Wur doomed!

#14
by jukofyork - opened

Continuation of THE THREAD OF DOOM.

jukofyork pinned discussion

What do you and the others think of the distilled R1 models for writing?

The llama3 / qwen models SFT'd on R1 outputs? I only tried 2 of them.

R1 Qwen (32b) - Lacks knowledge of fiction (same as the official Qwen release), so it's writing is no better.

R1 Llama3 - This is generally the worst of them (not just for writing). It'll generate the CoT and then write something completely different.

CoT traces won't let the model do anything out of distribution, so not very useful if the base model doesn't have a lot in it's training data.

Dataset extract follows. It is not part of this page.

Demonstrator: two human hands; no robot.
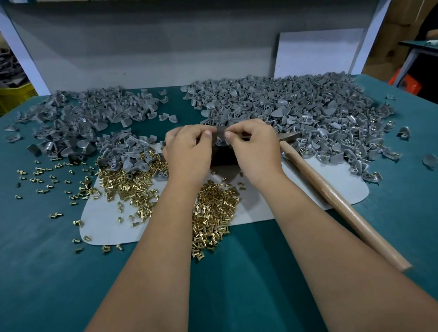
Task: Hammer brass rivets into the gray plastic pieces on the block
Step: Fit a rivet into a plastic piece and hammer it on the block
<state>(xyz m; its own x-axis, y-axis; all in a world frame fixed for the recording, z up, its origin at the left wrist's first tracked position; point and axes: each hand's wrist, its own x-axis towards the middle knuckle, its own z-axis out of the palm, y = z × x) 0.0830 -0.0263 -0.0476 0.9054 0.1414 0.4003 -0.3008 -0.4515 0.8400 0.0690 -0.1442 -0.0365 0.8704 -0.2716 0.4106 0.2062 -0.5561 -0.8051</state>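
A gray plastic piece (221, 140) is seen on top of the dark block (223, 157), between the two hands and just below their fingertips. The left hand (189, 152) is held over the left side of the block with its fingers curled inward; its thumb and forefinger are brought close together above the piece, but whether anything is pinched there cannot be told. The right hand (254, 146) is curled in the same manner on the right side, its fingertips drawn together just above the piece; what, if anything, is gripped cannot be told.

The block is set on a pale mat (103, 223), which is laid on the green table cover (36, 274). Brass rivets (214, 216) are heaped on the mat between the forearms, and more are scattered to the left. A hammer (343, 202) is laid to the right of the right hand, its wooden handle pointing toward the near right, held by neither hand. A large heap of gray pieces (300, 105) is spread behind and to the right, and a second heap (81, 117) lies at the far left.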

Yeah, I have tried the same two and felt the same way.

I also felt that any attempt to add an R1 distill to the merge recipe of an existing merge project made it worse...so far...

@gghfez @BigHuggyD that has been my experience as well, which is a shame as I had a go of R1 on Openrouter and I was blown away.

What model is anywhere close that is usable on a 24gb vram machine with 32gb of ram in your experience?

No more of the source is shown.